INPUT DATA:
↓

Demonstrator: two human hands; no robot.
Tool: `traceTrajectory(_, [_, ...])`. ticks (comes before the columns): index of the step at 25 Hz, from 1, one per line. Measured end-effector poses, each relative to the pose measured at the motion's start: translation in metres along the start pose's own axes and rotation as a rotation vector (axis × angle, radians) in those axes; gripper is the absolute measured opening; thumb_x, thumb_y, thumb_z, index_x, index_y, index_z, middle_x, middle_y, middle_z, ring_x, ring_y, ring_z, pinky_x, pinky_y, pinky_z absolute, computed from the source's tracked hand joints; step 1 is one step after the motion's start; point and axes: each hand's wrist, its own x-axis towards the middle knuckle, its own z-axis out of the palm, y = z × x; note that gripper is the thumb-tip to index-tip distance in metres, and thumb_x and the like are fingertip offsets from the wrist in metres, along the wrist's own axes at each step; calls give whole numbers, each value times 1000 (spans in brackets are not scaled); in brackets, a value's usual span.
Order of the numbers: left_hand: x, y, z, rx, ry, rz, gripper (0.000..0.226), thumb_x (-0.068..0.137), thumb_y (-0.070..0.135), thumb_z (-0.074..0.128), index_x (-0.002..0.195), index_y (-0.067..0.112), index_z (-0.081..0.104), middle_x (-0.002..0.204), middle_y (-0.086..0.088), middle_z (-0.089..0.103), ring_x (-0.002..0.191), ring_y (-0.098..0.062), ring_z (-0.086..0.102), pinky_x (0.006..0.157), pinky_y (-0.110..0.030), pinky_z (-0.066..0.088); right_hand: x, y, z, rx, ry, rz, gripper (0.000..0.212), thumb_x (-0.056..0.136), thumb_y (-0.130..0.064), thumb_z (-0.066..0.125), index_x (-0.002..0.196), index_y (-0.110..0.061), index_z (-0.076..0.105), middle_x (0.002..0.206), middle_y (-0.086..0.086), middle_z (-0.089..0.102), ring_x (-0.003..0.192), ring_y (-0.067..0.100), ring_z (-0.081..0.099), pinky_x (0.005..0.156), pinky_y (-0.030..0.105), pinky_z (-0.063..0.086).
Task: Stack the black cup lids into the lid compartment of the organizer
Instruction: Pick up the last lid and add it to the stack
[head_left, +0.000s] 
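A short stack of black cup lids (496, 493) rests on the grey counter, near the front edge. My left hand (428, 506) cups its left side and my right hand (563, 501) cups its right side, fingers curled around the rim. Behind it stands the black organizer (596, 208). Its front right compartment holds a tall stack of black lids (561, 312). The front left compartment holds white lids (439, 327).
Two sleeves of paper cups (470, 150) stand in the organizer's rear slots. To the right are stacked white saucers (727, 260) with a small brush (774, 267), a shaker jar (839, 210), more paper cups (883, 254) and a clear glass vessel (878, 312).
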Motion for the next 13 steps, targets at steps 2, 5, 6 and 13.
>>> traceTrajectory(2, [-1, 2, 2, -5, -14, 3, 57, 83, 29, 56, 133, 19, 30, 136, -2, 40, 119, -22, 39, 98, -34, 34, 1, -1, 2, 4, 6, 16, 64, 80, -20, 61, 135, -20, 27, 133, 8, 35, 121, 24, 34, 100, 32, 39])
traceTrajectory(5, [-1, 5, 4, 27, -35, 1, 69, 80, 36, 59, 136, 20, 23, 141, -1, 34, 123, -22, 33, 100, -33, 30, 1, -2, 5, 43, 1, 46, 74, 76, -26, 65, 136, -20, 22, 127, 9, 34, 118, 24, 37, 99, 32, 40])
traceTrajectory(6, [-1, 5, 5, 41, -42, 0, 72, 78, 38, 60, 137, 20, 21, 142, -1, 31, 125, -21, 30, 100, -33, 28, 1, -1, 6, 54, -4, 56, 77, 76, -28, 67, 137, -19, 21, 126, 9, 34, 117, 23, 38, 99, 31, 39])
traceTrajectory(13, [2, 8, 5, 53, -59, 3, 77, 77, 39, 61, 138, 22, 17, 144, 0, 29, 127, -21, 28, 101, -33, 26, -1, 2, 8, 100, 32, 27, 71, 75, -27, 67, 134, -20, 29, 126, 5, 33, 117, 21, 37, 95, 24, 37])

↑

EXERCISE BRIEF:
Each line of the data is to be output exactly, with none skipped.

TASK ANSWER:
Demonstrator: two human hands; no robot.
Tool: `traceTrajectory(_, [_, ...])`. ticks (comes before the columns): index of the step at 25 Hz, from 1, one per line. Measured end-effector poses, each relative to the pose measured at the motion's start: translation in metres along the start pose's own axes and rotation as a rotation vector (axis × angle, radians) in those axes; gripper is the absolute measured opening; thumb_x, thumb_y, thumb_z, index_x, index_y, index_z, middle_x, middle_y, middle_z, ring_x, ring_y, ring_z, pinky_x, pinky_y, pinky_z absolute, computed from the source's tracked hand joints; step 1 is one step after the motion's start; point and axes: each hand's wrist, its own x-axis towards the middle knuckle, its own z-axis out of the palm, y = z × x; note that gripper is the thumb-tip to index-tip distance in metres, and thumb_x and the like are fingertip offsets from the wrist in metres, along the wrist's own axes at each step; calls give whole numbers, each value times 1000 (spans in brackets are not scaled); in brackets, a value's usual span.
Order of the numbers: left_hand: x, y, z, rx, ry, rz, gripper (0.000..0.226), thumb_x (-0.068..0.137), thumb_y (-0.070..0.135), thumb_z (-0.074..0.128), index_x (-0.002..0.195), index_y (-0.067..0.112), index_z (-0.081..0.104), middle_x (-0.002..0.204), middle_y (-0.086..0.088), middle_z (-0.089..0.103), ring_x (-0.002..0.191), ring_y (-0.098..0.062), ring_z (-0.086..0.102), pinky_x (0.006..0.157), pinky_y (-0.110..0.030), pinky_z (-0.066..0.088); right_hand: x, y, z, rx, ry, rz, gripper (0.000..0.212), thumb_x (-0.056..0.136), thumb_y (-0.130..0.064), thumb_z (-0.066..0.125), index_x (-0.002..0.196), index_y (-0.110..0.061), index_z (-0.076..0.105), middle_x (0.002..0.206), middle_y (-0.086..0.086), middle_z (-0.089..0.102), ring_x (-0.003..0.192), ring_y (-0.067..0.100), ring_z (-0.081..0.099), pinky_x (0.005..0.156), pinky_y (-0.030..0.105), pinky_z (-0.063..0.086).
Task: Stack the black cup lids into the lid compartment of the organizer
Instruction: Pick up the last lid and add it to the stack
[head_left, +0.000s] 
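A short stack of black cup lids (496, 493) rests on the grey counter, near the front edge. My left hand (428, 506) cups its left side and my right hand (563, 501) cups its right side, fingers curled around the rim. Behind it stands the black organizer (596, 208). Its front right compartment holds a tall stack of black lids (561, 312). The front left compartment holds white lids (439, 327).
Two sleeves of paper cups (470, 150) stand in the organizer's rear slots. To the right are stacked white saucers (727, 260) with a small brush (774, 267), a shaker jar (839, 210), more paper cups (883, 254) and a clear glass vessel (878, 312).
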Motion for the next 13 steps, targets at steps 2, 5, 6 and 13.
>>> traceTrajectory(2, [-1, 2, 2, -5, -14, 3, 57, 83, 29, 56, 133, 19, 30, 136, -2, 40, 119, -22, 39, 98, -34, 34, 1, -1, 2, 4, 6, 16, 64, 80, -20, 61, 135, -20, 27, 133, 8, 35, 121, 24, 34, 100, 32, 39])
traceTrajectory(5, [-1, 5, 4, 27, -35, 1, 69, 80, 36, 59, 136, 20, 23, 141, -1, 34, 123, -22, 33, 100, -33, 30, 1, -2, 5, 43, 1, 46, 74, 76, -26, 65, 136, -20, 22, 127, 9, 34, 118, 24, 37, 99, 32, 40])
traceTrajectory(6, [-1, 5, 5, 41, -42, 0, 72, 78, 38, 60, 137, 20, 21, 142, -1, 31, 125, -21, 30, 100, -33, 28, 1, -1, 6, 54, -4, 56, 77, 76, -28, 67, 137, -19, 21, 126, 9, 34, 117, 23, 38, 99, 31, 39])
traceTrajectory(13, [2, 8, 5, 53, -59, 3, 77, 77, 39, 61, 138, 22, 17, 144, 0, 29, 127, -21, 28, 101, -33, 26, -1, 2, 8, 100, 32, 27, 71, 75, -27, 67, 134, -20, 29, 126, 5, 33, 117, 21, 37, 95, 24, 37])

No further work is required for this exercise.